The Qld attorney-general says the DPP has advised against prosecuting Goss cabinet ministers who ordered child abuse inquiry documents be shredded.

No charges will be laid against former Goss government ministers over the shredding of child abuse inquiry documents in Queensland more than two decades ago.

Attorney-General Jarrod Bleijie says he has been advised by the Director of Public Prosecutions (DPP) there are no reasonable prospects of success.

The DPP also determined it would not be in the overall public interest to pursue a prosecution over the shredding of the inquiry documents, he said.

Mr Bleijie said he would not be taking the matter further.

A recent inquiry into the state’s child protection system had recommended the move.

In 1989 retired magistrate Noel Heiner headed an inquiry into allegations of child sex abuse at an Ipswich youth detention centre.

In 1990 the Goss cabinet ordered the documents and tapes of Mr Heiner’s investigation be destroyed after receiving legal advice they were potentially defamatory because the inquiry was not properly set up.

Some, including former union official Kevin Lindeberg, claim a cover-up of the child sex abuse allegations.
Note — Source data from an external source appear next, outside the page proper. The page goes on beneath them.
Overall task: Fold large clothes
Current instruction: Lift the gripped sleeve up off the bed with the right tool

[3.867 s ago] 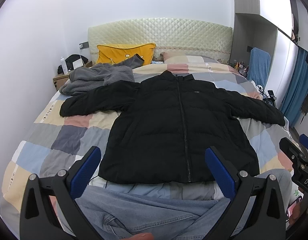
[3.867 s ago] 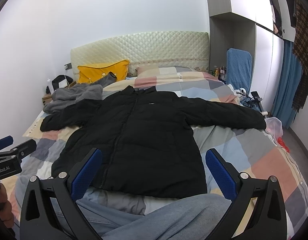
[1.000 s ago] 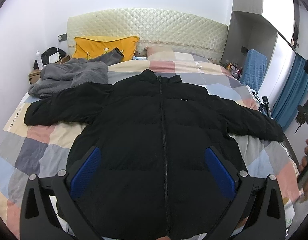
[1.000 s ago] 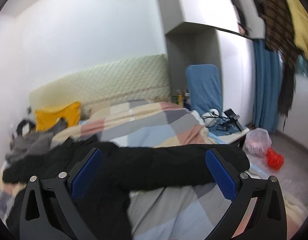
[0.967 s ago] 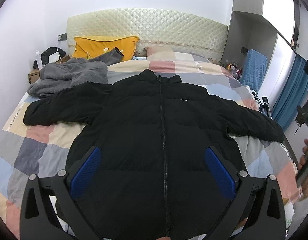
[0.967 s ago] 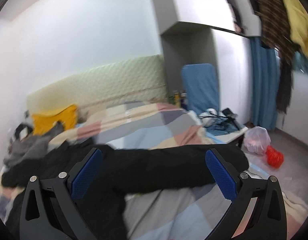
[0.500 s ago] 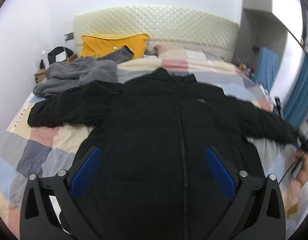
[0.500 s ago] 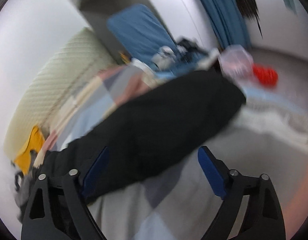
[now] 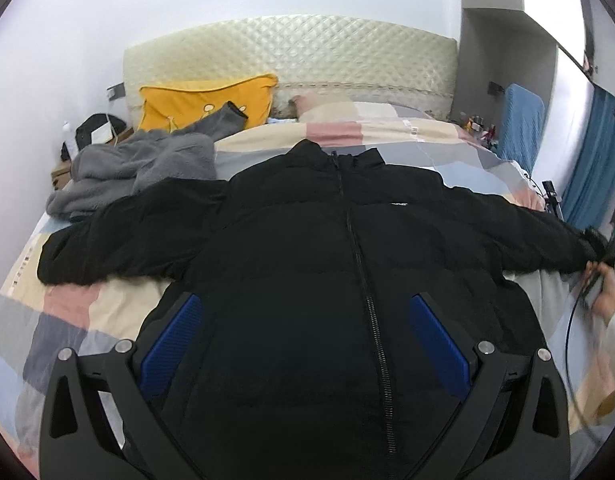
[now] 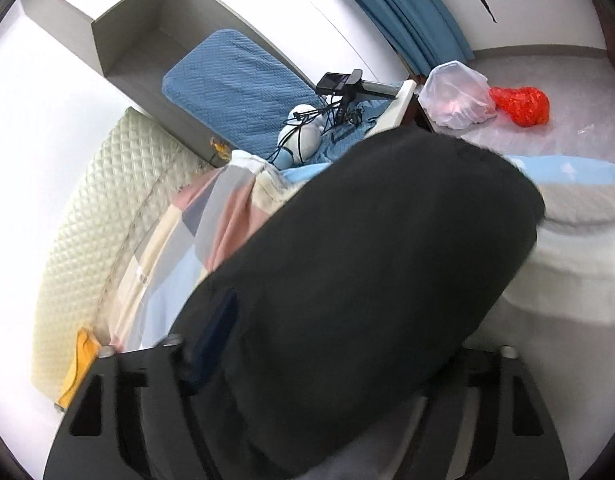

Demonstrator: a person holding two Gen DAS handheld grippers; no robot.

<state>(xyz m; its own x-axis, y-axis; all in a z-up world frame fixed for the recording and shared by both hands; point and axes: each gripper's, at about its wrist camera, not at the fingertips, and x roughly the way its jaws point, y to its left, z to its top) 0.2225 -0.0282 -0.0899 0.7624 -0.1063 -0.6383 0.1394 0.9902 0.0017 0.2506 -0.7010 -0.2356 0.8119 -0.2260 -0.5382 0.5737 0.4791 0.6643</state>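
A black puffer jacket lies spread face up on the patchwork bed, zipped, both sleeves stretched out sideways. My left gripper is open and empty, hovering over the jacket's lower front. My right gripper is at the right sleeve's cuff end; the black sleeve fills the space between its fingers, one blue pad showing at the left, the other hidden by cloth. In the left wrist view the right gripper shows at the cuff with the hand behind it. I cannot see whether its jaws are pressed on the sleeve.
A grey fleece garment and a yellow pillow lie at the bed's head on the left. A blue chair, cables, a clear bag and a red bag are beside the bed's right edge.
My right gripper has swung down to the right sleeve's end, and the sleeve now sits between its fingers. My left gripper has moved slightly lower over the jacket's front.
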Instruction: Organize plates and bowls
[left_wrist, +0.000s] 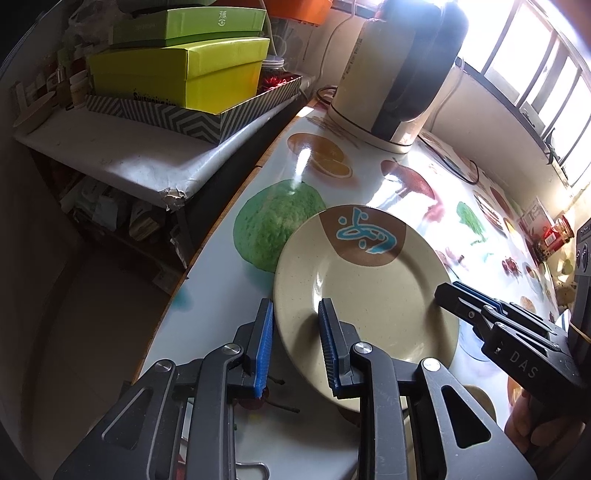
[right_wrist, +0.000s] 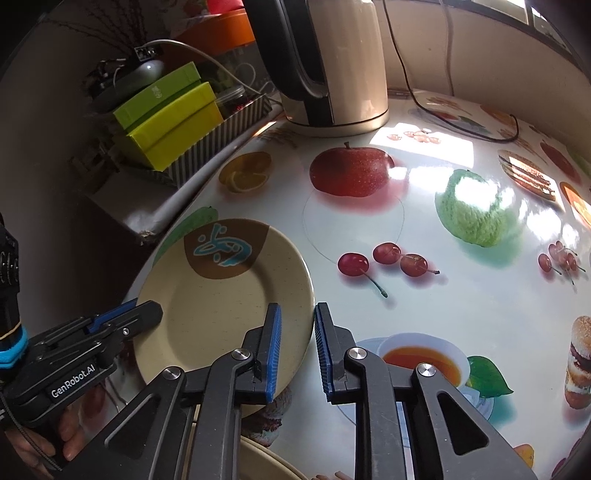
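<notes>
A beige plate (left_wrist: 369, 295) with a brown patch and a blue drawing sits near the left edge of the fruit-print table (right_wrist: 424, 295). My left gripper (left_wrist: 295, 302) straddles its left rim, one finger over the plate and one outside it, shut on the rim. From the right wrist view the left gripper (right_wrist: 155, 308) shows side-on, clamped at the plate (right_wrist: 221, 306). My right gripper (right_wrist: 298, 306) straddles the right rim in the same way, shut on it. The left wrist view shows the right gripper (left_wrist: 443, 290) with its fingers together at that rim. The plate looks slightly raised off the table.
A cream electric kettle (right_wrist: 332, 62) stands at the back with its black cord (right_wrist: 461, 122) trailing right. Green boxes (left_wrist: 177, 74) in a striped tray fill a side shelf left of the table. A second beige rim (right_wrist: 266, 458) shows below the plate, near me.
</notes>
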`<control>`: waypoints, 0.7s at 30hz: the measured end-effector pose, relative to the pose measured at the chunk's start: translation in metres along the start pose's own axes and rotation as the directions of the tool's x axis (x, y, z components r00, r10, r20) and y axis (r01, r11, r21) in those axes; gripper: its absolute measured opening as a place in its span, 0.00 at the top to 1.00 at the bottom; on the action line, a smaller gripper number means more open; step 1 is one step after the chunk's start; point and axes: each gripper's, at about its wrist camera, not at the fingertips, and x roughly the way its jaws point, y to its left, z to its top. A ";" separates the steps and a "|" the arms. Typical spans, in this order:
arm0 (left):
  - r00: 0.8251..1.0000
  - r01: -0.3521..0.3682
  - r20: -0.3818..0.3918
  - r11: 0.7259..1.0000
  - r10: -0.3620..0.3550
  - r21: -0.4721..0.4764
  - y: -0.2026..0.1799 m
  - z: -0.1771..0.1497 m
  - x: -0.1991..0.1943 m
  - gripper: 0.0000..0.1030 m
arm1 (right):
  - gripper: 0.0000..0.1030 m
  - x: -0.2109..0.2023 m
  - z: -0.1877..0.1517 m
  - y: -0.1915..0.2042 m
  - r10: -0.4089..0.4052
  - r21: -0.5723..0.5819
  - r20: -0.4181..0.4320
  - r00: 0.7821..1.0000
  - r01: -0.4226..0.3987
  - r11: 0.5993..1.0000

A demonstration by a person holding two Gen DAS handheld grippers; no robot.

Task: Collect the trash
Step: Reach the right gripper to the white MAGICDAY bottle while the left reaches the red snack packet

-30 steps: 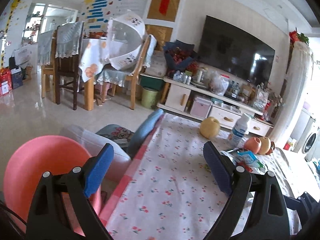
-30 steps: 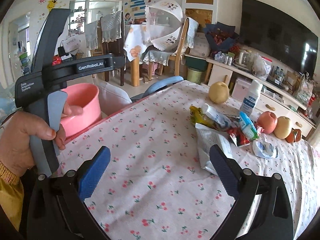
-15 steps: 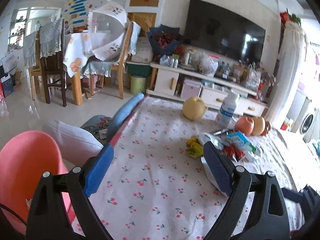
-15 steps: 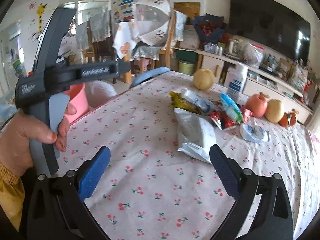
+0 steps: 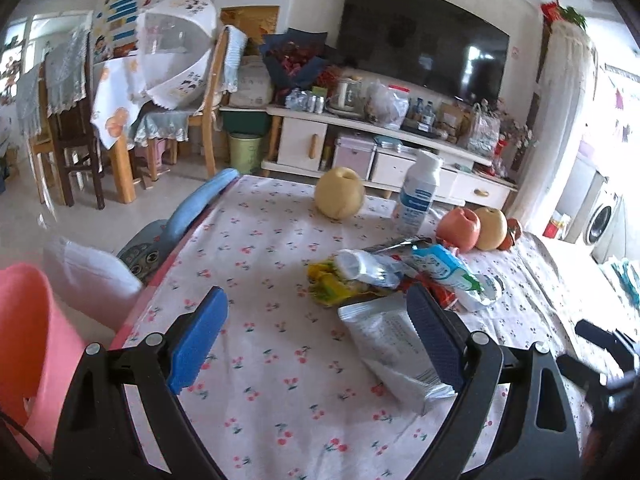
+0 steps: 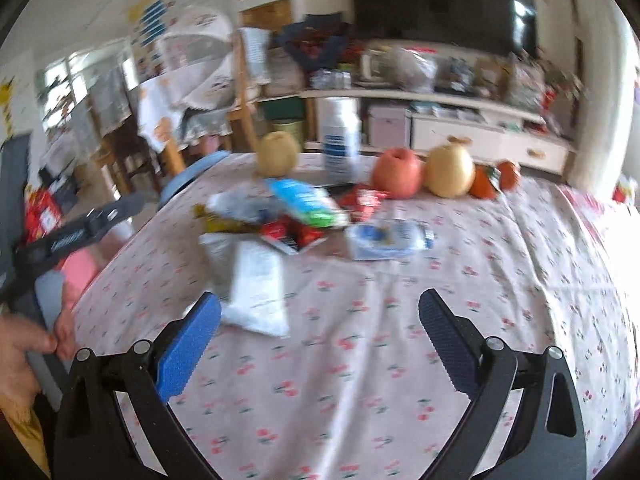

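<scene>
Trash pile point(image 5: 400, 280): loose wrappers heaped on the cherry-print tablecloth, centre to 2 o'clock in the left wrist view.
- Silver-white pouch point(image 5: 392, 344): flat, crumpled, nearest, at 5 o'clock of the heap.
- Yellow wrapper point(image 5: 332, 286): crumpled, 9 o'clock edge.
- Blue-green packet point(image 5: 444, 266): lying atop red wrappers point(image 6: 296, 232).
- Blue-white sachet point(image 6: 390, 238): flat, at 3 o'clock.

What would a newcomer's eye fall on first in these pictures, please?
Probably the heap of snack wrappers mid-table on the cherry-print tablecloth, with a silver pouch lying nearest. Behind it stand a white bottle and a row of fruit; a pink bin sits off the table's left edge.
</scene>
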 end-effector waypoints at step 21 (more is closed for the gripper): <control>0.984 0.057 -0.167 0.998 -0.054 0.014 -0.115 0.066 0.103 0.11 | 0.06 0.082 0.029 -0.102 -0.081 0.159 -0.092 0.992 0.095 0.983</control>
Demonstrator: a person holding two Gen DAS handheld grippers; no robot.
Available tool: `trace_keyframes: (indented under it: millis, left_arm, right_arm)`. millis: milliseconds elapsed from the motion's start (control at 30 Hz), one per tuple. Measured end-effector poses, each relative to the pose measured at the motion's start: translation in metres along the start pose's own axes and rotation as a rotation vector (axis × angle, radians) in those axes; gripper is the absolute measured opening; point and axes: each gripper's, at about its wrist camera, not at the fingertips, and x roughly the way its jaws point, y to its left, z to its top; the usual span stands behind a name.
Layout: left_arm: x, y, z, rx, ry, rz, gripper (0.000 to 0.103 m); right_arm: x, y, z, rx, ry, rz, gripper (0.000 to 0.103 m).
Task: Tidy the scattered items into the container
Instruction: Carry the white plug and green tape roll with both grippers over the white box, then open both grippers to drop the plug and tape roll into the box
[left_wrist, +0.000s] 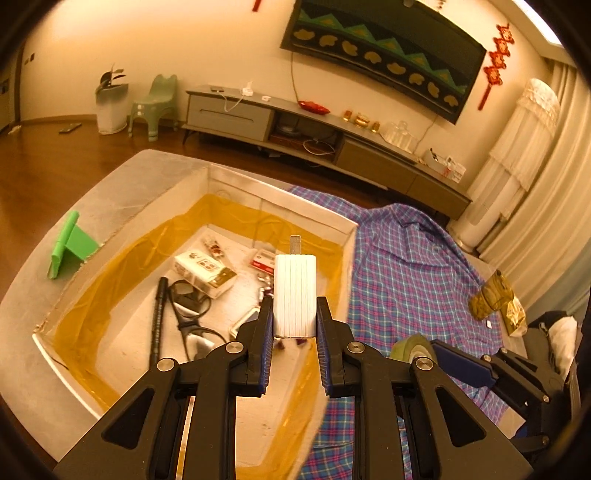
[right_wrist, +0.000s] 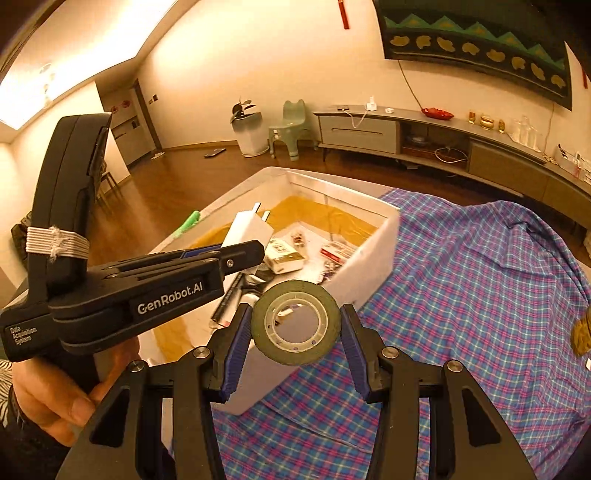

There have been 11 inquiries into the “Heiner affair”, the most recent during the wider probe of Queensland’s child protection system.

Inquiry commissioner Tim Carmody concluded there was no evidence of a cover-up but each member of the Goss cabinet was at risk of a criminal conviction in making the decision to destroy the documents.

Former premier Wayne Goss and former treasurer Terry Mackenroth, who was police minister in 1990, were among those who could potentially have been implicated.